Melewati area rumah pohon, mereka memasuki kawasan taman yang berbeda. Kali ini taman tidak lagi menampilkan keanehan yang asing seperti pohon-pohon lampu di depan tadi. Di kanan dan kiri jalan, berbagai pepohonan warna-warni menghiasi dalam jarak sekitar 2 atau 3 meter antara satu sama lainnya. Disela-selanya, sesemakan dan tanaman berbunga yang juga berwarna-warni, mengisi ruang kosong di antara pepohonan tersebut. Pepohonan dan sesemakan itu sebagian besarnya jelas bukan tanaman asli blue earth karena Rainy tidak pernah melihatnya sebelumnya.
Setelah melewati pepohonan tersebut, sebuah area pemukiman muncul di depan mereka. Cottage-cottage mungil tampak muncul di sela-sela pepohonan dalam jarak yang cukup berjauhan. Semuanya di cat dalam warna putih dan didesain dalam gaya prancis yang romantis. Mata Rainy langsung membesar. Cottage tersebut sangat menarik baginya.
"Saya tidak menduga bahwa akan ada pemukiman di belakang taman. Pemukiman ini tidak terlihat dari depan klinik." komentar Rainy. "Tempat ini sangat indah. Apakah Guru tinggal di sini?"
"Daka memiliki pabrik kertas yang membutuhkan sungai untuk beroperasi. Itu sebabnya aku dan anak-anakku memilih tinggal di sisi sungai. Rumahku juga tidak terlihat dari klinik." sahut Guru Gilang.

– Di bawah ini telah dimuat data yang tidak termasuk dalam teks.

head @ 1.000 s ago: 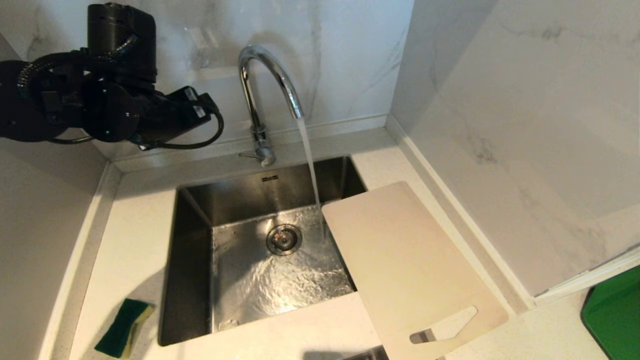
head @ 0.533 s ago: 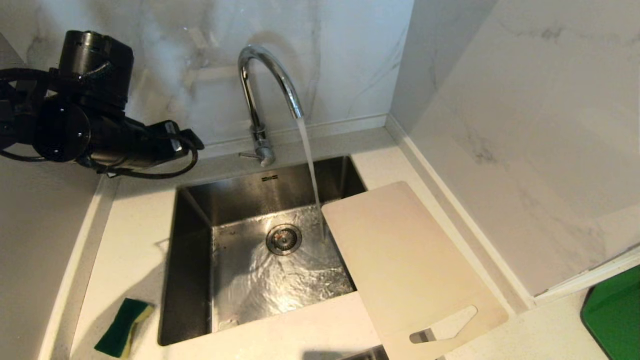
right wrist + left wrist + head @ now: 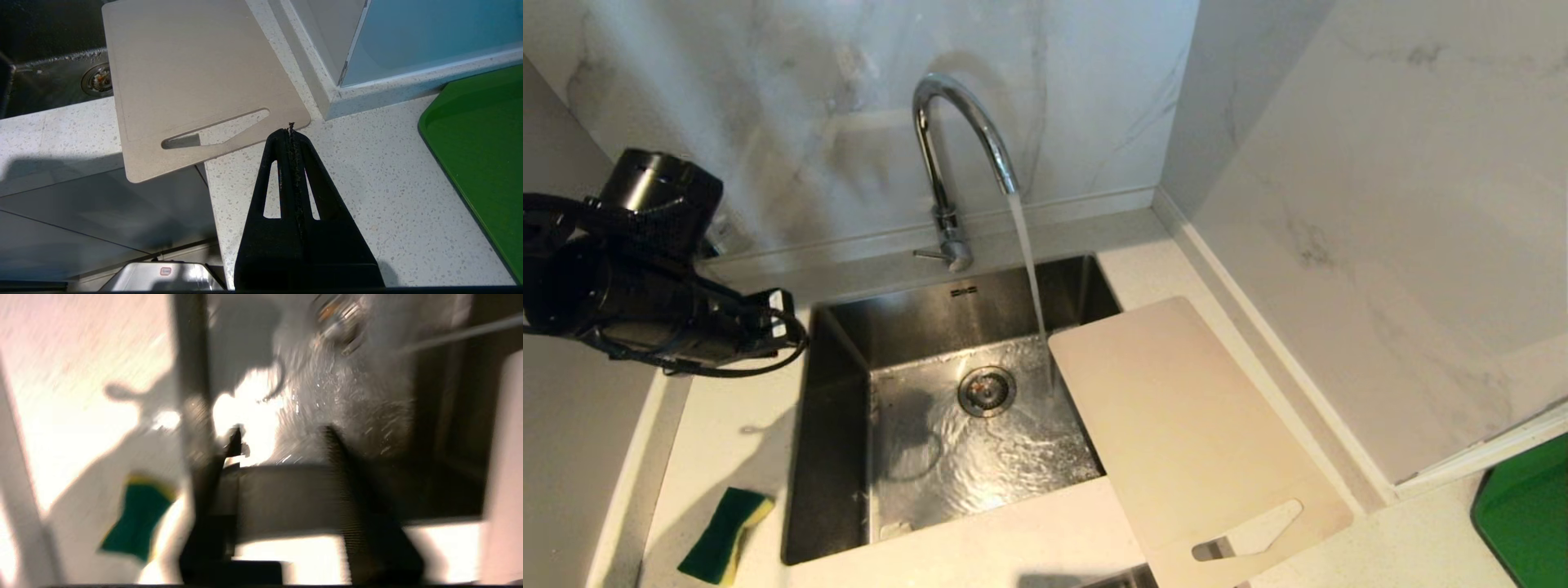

Mereka terus berjalan melintasi rumah demi rumah, namun Rainy pelan-pelan merasa heran.
"Guru, mengapa tidak ada orang sama sekali?" tanyanya lagi.
" Nuri pasti sudah memanggil mereka semua untuk berkumpul mempersiapkan pernikahanmu." beritahu Guru Gilang. "Mereka pasti berkumpul di rumah Datuk. Kau akan bertemu dengan mereka ketika kita sampai disana."
"Ini jauh sekali. Apakah tidak ada kendaraan disini?" tanya Rainy lagi.
"Kita punya sepeda, scooter dan sepatu roda. Beberapa orang malah mahir menggunakan skateboard untuk pergi kemana-mana." ucap Guru Gilang sambil tersenyum. Mendengar itu, mata Rainy langsung berbinar.
"Saya mau sepatu roda!" ucapnya riang.
"Aku akan meminta Lara membelikannya untukmu." sahut Guru Gilang. "Aku dan Lara bertugas untuk membelikan apapun yang dibutuhkan oleh semua orang karena hanya kami dan leluhur nomor 7 yang diijinkan untuk keluar oleh Datuk."
"Mengapa begitu?" tanya Rainy ingin tahu.
"Hanya aku, Lara dan leluhur nomor 7 yang memiliki kemampuan untuk merubah aura dan bau tubuh kami sehingga iblis tidak bisa mengenalinya. Itu sebabnya. Sejak dulu, aku, Lara dan leluhur nomor 7 bertugas sebagai kurir, pengumpul logistik dan informasi serta juru bicara antara Datuk Sanja dengan keluarga Lauri." jawab Guru Gilang.
"Ah. Jadi begitu. Lalu darimana uang untuk membeli logistik?" tanya Rainy.
"Bukankah keluarga selalu mengirimkan derma ke nomor rekening beberapa yayasan setiap tahunnya? Salah satu nomor rekening tersebut adalah milikku." sahut Guru Gilang, membuat mulut Rainy terbuka lebar.
"So smart!" puji Rainy dengan kagum. Sejak mengambil alih kekuasaan dalam keluarga, Rainy memerintahkan kepada Natasha untuk tetap meneruskan kebiasaan yang selalu dilakukan neneknya untuk berderma ke berbagai yayasan sesuai daftar yang dimiliki oleh neneknya, karena ini adalah sesuatu yang Marleena perintahkan untuk ia lakukan saat Marleena masih hidup dahulu. Apabila perintah ini selalu diberikan secara turun temurun, maka walaupun kepala keluarga tidak mengetahui keberadaan Datuk Sanja dan para leluhur, para leluhur tetap tidak akan kehilangan sumber pemasukannya.
"Hanya dengan cara itu iblis tidak akan bisa mendeteksi keberadaan kami." sahut Guru Gilang sambil tersenyum.